Required action
Could you retype the whole listing word for word and drop the images?

Supplied material
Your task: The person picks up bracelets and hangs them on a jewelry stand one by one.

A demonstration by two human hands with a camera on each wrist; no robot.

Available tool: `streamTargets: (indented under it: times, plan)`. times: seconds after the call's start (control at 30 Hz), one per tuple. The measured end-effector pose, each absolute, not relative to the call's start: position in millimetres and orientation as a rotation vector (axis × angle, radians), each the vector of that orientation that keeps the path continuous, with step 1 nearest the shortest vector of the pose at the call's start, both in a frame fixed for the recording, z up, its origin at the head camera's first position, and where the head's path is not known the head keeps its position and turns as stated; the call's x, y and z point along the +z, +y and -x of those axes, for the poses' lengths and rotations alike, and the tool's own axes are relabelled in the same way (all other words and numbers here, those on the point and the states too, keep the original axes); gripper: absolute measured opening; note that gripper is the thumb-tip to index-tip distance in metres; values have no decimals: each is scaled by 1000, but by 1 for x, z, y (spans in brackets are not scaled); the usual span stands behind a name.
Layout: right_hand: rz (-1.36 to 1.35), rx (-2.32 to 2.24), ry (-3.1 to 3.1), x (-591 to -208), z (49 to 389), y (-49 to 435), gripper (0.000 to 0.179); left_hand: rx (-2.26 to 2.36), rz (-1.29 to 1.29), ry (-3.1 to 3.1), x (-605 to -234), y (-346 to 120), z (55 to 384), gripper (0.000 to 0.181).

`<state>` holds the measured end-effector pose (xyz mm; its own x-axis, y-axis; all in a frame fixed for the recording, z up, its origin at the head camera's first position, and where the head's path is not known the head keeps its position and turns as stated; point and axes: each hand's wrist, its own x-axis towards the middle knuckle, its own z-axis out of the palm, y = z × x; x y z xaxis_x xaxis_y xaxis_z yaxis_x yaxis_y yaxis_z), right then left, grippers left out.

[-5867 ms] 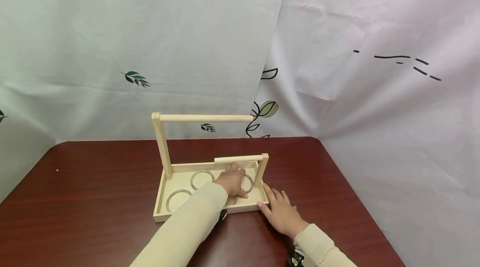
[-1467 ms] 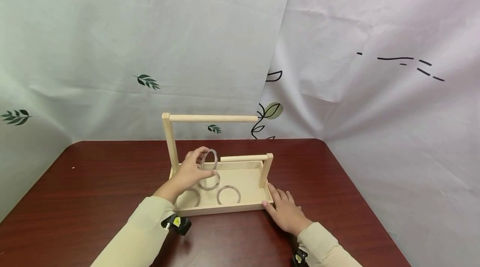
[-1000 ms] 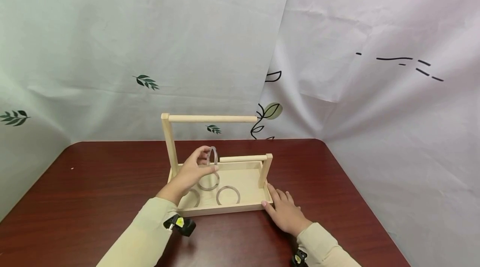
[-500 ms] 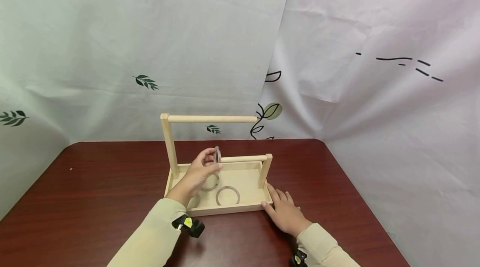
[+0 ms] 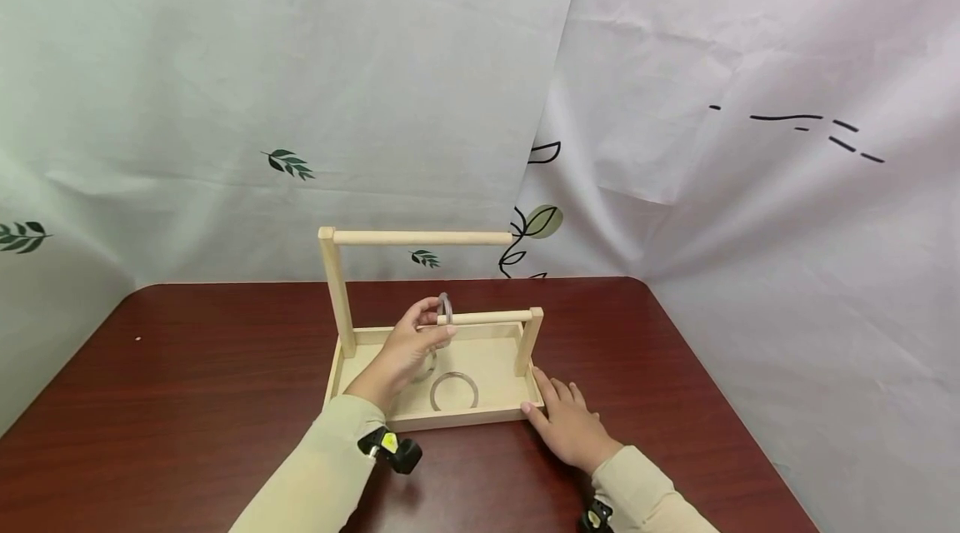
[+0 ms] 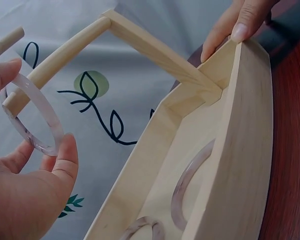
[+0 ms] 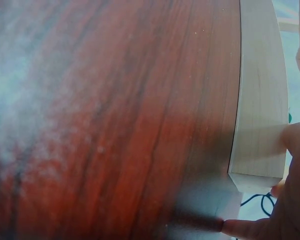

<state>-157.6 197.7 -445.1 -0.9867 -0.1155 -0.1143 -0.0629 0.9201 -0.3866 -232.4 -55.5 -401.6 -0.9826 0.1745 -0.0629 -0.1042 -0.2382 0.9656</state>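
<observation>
My left hand (image 5: pixel 401 352) pinches a pale translucent bangle (image 6: pixel 46 111) between thumb and fingertips. The bangle stands upright, and the free left end of the short stand's wooden rod (image 5: pixel 491 317) lies within its ring. Both stands rise from a shallow wooden tray (image 5: pixel 480 415). One bangle (image 5: pixel 476 390) lies flat near the tray's front, and another bangle (image 5: pixel 432 362) lies partly behind my left hand. My right hand (image 5: pixel 572 428) rests at the tray's front right corner, thumb on the rim, fingers along the right side and on the table.
A taller stand with a horizontal rod (image 5: pixel 420 238) rises at the tray's left end, its free end pointing right. The dark red table (image 5: pixel 225 366) surrounds the tray. A white patterned cloth (image 5: pixel 420 100) hangs behind the table.
Earlier my left hand was down in the tray at its right end. It then raised a bangle and moved right, bringing the ring around the short rod's tip. My right hand stayed put.
</observation>
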Motion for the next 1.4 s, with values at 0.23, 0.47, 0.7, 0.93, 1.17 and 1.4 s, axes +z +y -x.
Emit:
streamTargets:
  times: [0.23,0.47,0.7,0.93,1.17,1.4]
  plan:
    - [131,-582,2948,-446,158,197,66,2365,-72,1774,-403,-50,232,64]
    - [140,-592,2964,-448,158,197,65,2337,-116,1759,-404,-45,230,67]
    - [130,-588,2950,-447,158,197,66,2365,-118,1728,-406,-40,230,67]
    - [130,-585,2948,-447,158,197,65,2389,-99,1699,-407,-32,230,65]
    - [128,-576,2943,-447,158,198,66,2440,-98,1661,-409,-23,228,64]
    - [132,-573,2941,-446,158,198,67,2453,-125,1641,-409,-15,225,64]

Solution for this task
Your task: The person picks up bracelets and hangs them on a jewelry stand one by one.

A demonstration by two human hands with a camera on each wrist; no robot.

Available tool: `streamTargets: (indented under it: times, plan)`. times: seconds after the call's start (control at 30 Hz), one per tuple. The measured end-effector pose, each absolute, not relative to the call's start: position in millimetres and orientation as a rotation vector (axis × angle, radians), each the vector of that orientation that keeps the path continuous, with step 1 nearest the shortest vector of the pose at the call's start, both in a frame fixed for the recording, z up, its origin at the head camera's first position, and where the head's path is not known the head keeps its position and turns as stated; the call's x, y and z point along the +z, +y and -x of those axes, for the poses' lengths and rotations alike, and the tool's own axes are relabelled in the same way (all other words and numbers here, those on the point and the states too, keep the original axes); gripper: absolute measured opening; note that gripper is the thumb-tip to index-tip distance in metres; values have no decimals: each is scaled by 1000, but by 1 for x, z, y (spans in brackets are not scaled); the usual span stands behind a name.
Layout: right_hand: rz (-1.36 to 1.35), rx (-2.32 to 2.24), ry (-3.1 to 3.1), x (-591 to -208), z (49 to 389), y (-49 to 435), gripper (0.000 to 0.179); left_hand: rx (-2.26 to 2.36), rz (-1.29 to 1.29), ry (-3.1 to 3.1), x (-605 to -234), y (-346 to 120), z (55 to 384), gripper (0.000 to 0.181).

`<state>` holds the measured end-effector pose (xyz mm; its own x-axis, y-axis; all in a frame fixed for the recording, z up, its origin at the head camera's first position, and where the head's path is not known the head keeps its position and turns as stated; point and axes: each hand's wrist, its own x-axis towards the middle knuckle, its own z-axis out of the palm, y = z × x; x y z xaxis_x xaxis_y xaxis_z yaxis_x yaxis_y yaxis_z), right then left, grippers left out.

[-5867 ms] 
[-1467 ms] 
[-1000 ms] 
[-500 ms] 
[+0 ms] 
[+0 ms] 
[+0 ms] 

<state>-157.6 197.7 -445.1 -0.9867 -0.1155 -0.1143 -0.0629 0.9201 -0.3866 -232.4 -55.5 -401.6 -0.9826 0.1745 -0.0629 -0.1042 -0.2382 0.9656</state>
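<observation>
My left hand (image 5: pixel 401 352) pinches a pale translucent bangle (image 6: pixel 46 111) between thumb and fingertips. The bangle stands upright, and the free left end of the short stand's wooden rod (image 5: pixel 491 317) lies within its ring. Both stands rise from a shallow wooden tray (image 5: pixel 480 415). One bangle (image 5: pixel 476 390) lies flat near the tray's front, and another bangle (image 5: pixel 432 362) lies partly behind my left hand. My right hand (image 5: pixel 572 428) rests at the tray's front right corner, thumb on the rim, fingers along the right side and on the table.
A taller stand with a horizontal rod (image 5: pixel 420 238) rises at the tray's left end, its free end pointing right. The dark red table (image 5: pixel 225 366) surrounds the tray. A white patterned cloth (image 5: pixel 420 100) hangs behind the table.
Earlier my left hand was down in the tray at its right end. It then raised a bangle and moved right, bringing the ring around the short rod's tip. My right hand stayed put.
</observation>
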Motion for the next 1.4 s, with values at 0.23, 0.47, 0.7, 0.93, 1.17 and 1.4 s, axes +z +y -x.
Emit:
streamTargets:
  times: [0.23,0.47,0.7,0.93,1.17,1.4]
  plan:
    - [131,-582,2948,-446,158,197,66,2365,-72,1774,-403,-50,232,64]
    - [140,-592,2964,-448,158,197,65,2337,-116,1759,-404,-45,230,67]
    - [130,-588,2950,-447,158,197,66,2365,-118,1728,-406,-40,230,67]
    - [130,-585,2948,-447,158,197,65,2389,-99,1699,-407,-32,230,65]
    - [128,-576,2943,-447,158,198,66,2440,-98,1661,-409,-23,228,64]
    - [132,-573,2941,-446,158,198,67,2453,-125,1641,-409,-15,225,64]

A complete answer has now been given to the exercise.